Pair Corralation between PARKEN Sport and GigaMedia
Assuming the 90 days horizon PARKEN Sport Entertainment is expected to generate 4.97 times more return on investment than GigaMedia. However, PARKEN Sport is 4.97 times more volatile than GigaMedia. It trades about 0.06 of its potential returns per unit of risk. GigaMedia is currently generating about 0.03 per unit of risk. If you would invest 591.00 in PARKEN Sport Entertainment on September 12, 2024 and sell it today you would earn a total of 1,094 from holding PARKEN Sport Entertainment or generate 185.11% return on investment over 90 days.
Time Period | 3 Months [change] |
Direction | Moves Together |
Strength | Weak |
Accuracy | 100.0% |
Values | Daily Returns |
PARKEN Sport Entertainment vs. GigaMedia
Performance |
Timeline |
PARKEN Sport Enterta |
GigaMedia |
PARKEN Sport and GigaMedia Volatility Contrast
Predicted Return Density |
Returns |
Pair Trading with PARKEN Sport and GigaMedia
The main advantage of trading using opposite PARKEN Sport and GigaMedia positions is that it hedges away some unsystematic risk.

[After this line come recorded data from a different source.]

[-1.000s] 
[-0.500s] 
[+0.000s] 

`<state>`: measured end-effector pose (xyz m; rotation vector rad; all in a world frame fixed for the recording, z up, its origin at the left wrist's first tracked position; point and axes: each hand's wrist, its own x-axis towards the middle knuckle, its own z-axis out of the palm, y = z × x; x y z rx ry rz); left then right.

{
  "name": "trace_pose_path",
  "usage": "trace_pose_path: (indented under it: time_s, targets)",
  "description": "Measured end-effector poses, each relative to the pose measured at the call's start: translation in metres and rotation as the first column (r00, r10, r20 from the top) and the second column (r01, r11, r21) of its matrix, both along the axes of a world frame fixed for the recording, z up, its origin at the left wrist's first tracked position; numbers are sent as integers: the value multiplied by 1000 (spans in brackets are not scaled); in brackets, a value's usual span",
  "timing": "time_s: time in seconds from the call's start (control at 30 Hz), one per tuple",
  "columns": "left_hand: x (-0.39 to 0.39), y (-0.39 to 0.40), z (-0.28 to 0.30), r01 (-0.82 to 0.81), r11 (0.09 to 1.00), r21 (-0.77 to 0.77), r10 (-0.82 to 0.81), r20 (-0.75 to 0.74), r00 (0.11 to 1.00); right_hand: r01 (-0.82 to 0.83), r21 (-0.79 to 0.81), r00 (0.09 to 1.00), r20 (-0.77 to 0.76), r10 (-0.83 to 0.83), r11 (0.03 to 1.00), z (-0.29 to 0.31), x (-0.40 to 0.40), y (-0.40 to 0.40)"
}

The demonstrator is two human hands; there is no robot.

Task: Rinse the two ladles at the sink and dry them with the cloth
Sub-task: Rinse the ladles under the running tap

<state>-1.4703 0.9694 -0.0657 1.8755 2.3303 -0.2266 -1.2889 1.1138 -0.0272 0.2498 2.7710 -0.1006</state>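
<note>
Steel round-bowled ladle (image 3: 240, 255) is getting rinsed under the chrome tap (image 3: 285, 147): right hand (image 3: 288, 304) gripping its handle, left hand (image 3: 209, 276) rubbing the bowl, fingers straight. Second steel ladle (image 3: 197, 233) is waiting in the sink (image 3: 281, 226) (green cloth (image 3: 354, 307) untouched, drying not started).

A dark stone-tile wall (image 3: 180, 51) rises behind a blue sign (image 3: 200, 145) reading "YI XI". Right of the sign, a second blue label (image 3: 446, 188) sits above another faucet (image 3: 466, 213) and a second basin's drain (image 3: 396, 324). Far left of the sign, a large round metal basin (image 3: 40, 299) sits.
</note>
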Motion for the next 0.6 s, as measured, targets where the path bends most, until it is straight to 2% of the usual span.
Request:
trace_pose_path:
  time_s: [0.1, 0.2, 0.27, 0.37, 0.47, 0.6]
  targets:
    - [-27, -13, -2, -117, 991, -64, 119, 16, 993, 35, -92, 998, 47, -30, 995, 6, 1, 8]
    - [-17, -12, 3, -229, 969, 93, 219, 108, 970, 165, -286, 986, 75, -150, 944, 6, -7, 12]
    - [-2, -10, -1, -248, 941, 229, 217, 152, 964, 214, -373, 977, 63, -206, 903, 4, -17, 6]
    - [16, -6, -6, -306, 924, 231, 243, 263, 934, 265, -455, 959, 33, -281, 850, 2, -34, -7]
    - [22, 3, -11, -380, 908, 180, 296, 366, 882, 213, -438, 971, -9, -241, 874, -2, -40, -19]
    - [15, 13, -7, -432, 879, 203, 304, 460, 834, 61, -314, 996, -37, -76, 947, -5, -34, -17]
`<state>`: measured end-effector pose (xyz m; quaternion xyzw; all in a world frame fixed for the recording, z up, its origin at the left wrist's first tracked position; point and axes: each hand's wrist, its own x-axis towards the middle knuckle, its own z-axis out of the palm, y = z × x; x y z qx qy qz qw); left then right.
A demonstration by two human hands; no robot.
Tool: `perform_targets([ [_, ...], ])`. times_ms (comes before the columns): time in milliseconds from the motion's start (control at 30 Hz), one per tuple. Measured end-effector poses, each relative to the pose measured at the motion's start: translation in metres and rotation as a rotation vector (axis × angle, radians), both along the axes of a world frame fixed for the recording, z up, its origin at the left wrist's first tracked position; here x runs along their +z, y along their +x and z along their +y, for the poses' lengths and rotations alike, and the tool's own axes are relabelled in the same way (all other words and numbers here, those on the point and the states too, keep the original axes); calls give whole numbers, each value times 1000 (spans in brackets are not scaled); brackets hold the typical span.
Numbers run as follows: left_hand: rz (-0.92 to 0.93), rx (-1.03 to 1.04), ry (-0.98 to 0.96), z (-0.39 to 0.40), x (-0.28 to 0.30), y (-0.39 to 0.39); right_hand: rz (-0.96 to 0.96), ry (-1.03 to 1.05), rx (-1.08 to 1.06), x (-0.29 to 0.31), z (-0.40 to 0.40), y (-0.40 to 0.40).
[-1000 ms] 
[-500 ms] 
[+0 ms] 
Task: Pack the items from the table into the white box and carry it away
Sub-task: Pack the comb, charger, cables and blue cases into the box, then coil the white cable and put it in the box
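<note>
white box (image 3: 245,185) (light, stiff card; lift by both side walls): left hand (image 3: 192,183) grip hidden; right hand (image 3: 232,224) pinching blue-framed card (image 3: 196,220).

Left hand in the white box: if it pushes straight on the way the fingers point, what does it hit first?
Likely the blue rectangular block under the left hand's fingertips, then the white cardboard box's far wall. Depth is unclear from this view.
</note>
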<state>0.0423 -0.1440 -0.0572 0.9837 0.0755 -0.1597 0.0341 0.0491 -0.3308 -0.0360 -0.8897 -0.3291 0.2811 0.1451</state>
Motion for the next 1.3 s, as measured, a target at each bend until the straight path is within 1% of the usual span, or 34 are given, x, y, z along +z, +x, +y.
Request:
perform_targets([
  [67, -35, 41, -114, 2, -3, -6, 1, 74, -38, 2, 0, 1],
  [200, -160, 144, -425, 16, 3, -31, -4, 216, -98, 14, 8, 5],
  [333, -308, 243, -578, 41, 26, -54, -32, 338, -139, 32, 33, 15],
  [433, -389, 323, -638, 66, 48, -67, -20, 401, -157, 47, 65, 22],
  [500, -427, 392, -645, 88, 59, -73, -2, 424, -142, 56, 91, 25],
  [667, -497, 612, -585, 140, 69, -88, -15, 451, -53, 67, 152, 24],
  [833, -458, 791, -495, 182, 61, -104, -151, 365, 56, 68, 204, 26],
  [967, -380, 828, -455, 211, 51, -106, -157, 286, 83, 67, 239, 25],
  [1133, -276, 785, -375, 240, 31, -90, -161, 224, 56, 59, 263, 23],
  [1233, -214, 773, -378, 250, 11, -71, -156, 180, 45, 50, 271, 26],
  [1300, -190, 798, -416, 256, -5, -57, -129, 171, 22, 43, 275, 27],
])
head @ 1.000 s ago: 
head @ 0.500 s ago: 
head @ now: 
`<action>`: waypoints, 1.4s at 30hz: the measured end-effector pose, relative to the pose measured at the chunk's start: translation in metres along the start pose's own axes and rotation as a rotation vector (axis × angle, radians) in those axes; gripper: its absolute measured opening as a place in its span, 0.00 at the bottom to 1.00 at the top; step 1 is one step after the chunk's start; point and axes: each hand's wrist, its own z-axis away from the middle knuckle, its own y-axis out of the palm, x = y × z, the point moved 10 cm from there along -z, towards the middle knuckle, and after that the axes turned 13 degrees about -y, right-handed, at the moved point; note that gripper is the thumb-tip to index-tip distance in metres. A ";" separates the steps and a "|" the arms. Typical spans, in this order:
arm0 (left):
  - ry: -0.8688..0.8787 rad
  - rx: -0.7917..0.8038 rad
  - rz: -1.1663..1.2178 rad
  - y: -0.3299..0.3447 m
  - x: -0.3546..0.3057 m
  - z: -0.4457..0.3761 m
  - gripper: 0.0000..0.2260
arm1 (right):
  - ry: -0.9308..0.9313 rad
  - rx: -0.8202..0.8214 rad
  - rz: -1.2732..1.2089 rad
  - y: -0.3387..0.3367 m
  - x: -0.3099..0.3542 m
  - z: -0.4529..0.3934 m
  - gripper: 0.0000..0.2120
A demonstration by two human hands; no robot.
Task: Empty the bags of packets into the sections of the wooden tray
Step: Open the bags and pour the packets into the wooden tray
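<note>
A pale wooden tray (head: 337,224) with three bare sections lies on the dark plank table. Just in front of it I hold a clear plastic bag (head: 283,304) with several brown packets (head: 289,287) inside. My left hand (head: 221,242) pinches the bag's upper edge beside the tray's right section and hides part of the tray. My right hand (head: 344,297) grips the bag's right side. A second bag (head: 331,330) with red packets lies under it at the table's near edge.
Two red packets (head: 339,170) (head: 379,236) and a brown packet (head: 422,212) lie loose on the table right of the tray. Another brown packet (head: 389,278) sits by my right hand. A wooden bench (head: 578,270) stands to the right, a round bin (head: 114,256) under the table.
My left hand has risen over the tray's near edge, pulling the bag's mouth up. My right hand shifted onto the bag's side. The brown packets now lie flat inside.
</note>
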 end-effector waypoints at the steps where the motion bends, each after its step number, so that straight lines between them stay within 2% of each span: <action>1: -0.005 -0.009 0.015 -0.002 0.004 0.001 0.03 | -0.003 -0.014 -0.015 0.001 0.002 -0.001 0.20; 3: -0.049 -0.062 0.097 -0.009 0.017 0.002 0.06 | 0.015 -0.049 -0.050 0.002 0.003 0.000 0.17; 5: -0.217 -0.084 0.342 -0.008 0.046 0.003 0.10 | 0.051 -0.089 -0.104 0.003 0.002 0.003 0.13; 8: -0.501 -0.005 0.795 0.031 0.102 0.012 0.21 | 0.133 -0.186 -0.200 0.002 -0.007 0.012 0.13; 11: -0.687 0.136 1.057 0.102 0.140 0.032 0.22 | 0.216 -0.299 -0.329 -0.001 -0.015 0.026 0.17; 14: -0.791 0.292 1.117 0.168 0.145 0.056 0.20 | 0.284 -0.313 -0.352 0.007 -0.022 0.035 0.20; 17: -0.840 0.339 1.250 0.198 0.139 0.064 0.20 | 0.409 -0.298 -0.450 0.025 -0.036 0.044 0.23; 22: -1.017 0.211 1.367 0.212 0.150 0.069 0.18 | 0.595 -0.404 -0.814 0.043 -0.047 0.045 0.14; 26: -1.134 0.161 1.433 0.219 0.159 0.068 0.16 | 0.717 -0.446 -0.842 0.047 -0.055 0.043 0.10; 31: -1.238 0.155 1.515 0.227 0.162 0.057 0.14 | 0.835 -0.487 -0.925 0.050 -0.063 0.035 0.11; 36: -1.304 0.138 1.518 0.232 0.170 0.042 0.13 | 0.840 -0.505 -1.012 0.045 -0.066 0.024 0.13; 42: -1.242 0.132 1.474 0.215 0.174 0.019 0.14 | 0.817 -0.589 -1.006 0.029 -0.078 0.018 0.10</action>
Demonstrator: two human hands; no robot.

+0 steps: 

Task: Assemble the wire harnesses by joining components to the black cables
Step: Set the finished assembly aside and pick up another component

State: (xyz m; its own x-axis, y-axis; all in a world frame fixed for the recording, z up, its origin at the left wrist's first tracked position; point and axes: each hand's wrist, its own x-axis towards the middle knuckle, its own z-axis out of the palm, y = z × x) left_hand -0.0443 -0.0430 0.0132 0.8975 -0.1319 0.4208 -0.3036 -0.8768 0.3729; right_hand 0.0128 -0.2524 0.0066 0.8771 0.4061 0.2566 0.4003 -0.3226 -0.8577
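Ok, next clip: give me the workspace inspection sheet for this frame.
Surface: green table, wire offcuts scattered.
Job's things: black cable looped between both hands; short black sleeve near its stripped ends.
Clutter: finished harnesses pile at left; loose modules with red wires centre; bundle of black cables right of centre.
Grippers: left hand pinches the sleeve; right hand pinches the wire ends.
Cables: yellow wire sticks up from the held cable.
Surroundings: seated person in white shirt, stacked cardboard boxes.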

Because of two separate transactions, even if PARKEN Sport position performs unexpectedly, GigaMedia can make up some of the losses. Pair trading also minimizes risk from directional movements in the market. For example, if an entire industry or sector drops because of unexpected headlines, the short position in GigaMedia will offset losses from the drop in GigaMedia's long position.PARKEN Sport vs. The Walt Disney | PARKEN Sport vs. Charter Communications | PARKEN Sport vs. Warner Music Group | PARKEN Sport vs. Superior Plus Corp |
Check out your portfolio center.Note that this page's information should be used as a complementary analysis to find the right mix of equity instruments to add to your existing portfolios or create a brand new portfolio. You can also try the Alpha Finder module to use alpha and beta coefficients to find investment opportunities after accounting for the risk.